Barcelona’s 4-0 home win last week had in effect settled the tie. The result was that the buildup was notably convivial. As blue and garnet mingled with yellow and black outside the various pizzerias and pubs on a humid spring afternoon in the Alter Markt, there was a disorienting sense of wandering through the idealised world of an advert.

If there was jeopardy for Barcelona it was only in conceding early – which they did. Twice in the past eight years they’ve squandered three-goal first-leg leads, to Roma and Liverpool. There were past traumas there for Dortmund to awake before the fury of the Yellow Wall.

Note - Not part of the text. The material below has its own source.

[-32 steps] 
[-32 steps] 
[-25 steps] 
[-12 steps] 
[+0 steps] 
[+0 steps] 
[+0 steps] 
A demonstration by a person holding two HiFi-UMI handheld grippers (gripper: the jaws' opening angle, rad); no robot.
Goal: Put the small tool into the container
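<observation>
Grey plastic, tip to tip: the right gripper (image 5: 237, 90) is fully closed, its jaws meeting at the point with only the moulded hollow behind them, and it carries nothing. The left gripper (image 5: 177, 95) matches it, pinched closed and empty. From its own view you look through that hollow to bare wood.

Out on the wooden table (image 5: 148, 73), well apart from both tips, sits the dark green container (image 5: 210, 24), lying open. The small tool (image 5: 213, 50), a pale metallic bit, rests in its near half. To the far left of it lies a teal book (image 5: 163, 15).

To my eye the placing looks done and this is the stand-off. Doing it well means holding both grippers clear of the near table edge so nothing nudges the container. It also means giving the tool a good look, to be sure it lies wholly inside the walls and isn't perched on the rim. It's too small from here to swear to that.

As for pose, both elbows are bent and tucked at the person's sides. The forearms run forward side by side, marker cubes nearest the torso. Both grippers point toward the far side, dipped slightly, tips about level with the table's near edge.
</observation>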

The 4-3-3 of last week was gone and its place Niko Kovac preferred a 3-4-2-1. The extra bodies in the middle allowed them to pressure Barcelona much more quickly and higher up the pitch than a week ago, and Flick’s side did not respond well.

The pace of Karim Adeyemi in an inside-left position caused problems and had created a couple of half-chances even before he laid in Pascal Gross, who was tripped by Wojciech Szczesny for a ninth-minute penalty. Guirassy converted. At that point, Barça were unexpectedly ragged, rattled by Dortmund’s intensity and an increasingly raucous atmosphere. The home side had five efforts on target within the opening 20 minutes. Flick’s decision to rest Pedri, the player who above all could perhaps offer control of possession, began to look an unwise gamble; by the time he came on after 59 minutes, the hectic tone had been set.

The danger for Dortmund, and the hope for Barça, was that the home side would blow themselves out and, after Maximilian Beier had headed a Gross free-kick straight at Szczesny on the half hour, that was what happened. Without ever looking entirely assured, Barca seemed to have a measure of control by half-time.

But the second half began with another Dortmund surge and a goal within four minutes, Guirassy heading his second from close range. Dortmund had hope but within five minutes it was gone, Fermin López’s cross thumped into his own net by Ramy Bensebaini. With that, some of the fire went out of Dortmund, at least until fine work from the substitute Julien Duranville led to Guirassy sweeping in his third with 14 minutes remaining. When Julian Brandt had the ball in the net three minutes later, Barca’s temperament might really have been tested, but he was ruled offside.

Dortmund never quite looked like turning the tie, but they exposed flaws in their opponents. Although it tended to be lost in the 4-0 scoreline, Dortmund had also created chances last week: 13 of them, to go with 18 on Tuesday, which is a major problem for Barça. Like all Flick sides, they play with an extremely high line and that means they are vulnerable; their pressing only has to go fractionally awry for them to be extremely open, particularly to quick direct runners.

That’s why they’ve conceded four this season in games against Osasuna, Benfica and Atlético. Two of those examples have come in the 24-match unbeaten run going back to the beginning of the year on which they came into this game, which says much for the potency of their forward line – but that may not be enough. “There are things we need to correct,” said the defender Ronald Araújo, “but we’re in the semi-finals. I’m happy because at another time, this game would have slipped away from us.”

Whether Inter or Bayern come through Wednesday’s quarter-final, they will look at the way Barça struggled to deal with the press and the swathes of space behind their defensive line, and see opportunity.